Если же проявить терпенье,
если вслушаться в тихое пенье
проводов, постоять у столба,
можно слышать, что шепчет судьба.
Можно слышать текст телеграммы
за долами, за горами
нелюбовью данной любви.
Можно уловить мгновенье
рокового звезд столкновения.
Что захочешь, то и лови!
Ночью пусто в Москве и тихо.
Пустота в Москве.

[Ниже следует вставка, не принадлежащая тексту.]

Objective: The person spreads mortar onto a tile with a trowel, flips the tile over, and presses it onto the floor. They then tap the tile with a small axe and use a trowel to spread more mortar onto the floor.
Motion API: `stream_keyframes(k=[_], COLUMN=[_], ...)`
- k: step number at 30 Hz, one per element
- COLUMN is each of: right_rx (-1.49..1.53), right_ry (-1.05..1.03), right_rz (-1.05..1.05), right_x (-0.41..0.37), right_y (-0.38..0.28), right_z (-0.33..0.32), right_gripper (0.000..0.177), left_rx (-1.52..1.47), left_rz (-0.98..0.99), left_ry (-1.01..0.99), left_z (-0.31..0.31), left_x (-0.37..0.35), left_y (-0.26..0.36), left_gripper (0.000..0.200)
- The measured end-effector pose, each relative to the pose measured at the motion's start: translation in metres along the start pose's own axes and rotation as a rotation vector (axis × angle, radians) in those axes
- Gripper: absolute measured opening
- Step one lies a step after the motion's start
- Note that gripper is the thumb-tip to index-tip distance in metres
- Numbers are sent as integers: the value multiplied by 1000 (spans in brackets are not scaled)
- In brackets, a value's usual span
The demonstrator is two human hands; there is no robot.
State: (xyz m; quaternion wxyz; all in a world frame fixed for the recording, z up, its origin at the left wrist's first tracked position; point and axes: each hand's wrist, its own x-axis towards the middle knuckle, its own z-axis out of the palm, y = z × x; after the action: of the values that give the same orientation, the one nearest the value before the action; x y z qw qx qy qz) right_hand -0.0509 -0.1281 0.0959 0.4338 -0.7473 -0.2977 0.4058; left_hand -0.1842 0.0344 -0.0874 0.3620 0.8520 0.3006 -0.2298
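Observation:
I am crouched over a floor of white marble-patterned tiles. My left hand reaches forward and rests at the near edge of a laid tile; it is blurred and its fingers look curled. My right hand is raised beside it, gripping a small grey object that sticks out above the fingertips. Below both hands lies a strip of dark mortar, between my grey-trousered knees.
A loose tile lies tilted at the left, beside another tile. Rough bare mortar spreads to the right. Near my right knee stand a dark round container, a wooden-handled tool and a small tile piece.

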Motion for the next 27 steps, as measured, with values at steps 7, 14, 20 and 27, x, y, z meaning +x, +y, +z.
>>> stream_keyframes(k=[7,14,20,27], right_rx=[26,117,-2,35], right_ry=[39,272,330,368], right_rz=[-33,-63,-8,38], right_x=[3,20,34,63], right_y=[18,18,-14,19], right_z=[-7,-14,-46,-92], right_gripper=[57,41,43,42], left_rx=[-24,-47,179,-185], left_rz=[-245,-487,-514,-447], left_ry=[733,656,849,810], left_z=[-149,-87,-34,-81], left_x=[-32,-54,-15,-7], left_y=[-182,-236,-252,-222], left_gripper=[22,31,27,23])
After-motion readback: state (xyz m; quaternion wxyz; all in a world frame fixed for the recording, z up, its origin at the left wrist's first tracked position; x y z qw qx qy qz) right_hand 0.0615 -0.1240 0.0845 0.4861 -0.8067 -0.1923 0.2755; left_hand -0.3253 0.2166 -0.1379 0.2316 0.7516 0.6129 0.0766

Тишина.
Дня давно отгремела шутиха.
Допылала до пепла она.
Все трамваи уехали в парки.
Во всех парках прогнали гуляк.
На асфальтовых гулких полях
стук судьбы, как слепецкая палка.
«Кричали и нравоучали…»
Кричали и нравоучали.
Какие лозунги звучали!
Как сотрясали небеса
Неслыханные словеса!
А надо было — тише, тише,
А надо было — смехом, смехом.
И — сэкономились бы тыщи
И — все бы кончилось успехом.
О борьбе с шумом
Надо привыкнуть к музыке за стеной,
к музыке под ногами,
к музыке над головами.
Это хочешь не хочешь, но пребудет со мной,
с нами, с вами.
Запах двадцатого века — звук.
Каждый миг старается, если не вскрикнуть —
скрипнуть.
Остается одно из двух —
привыкнуть или погибнуть.
И привыкает, кто может,
и погибает, кто
не может, не хочет, не терпит, не выносит,
кто каждый звук надкусит, поматросит и бросит.
Он и погибнет зато.
Привыкли же, притерпелись к скрипу земной оси!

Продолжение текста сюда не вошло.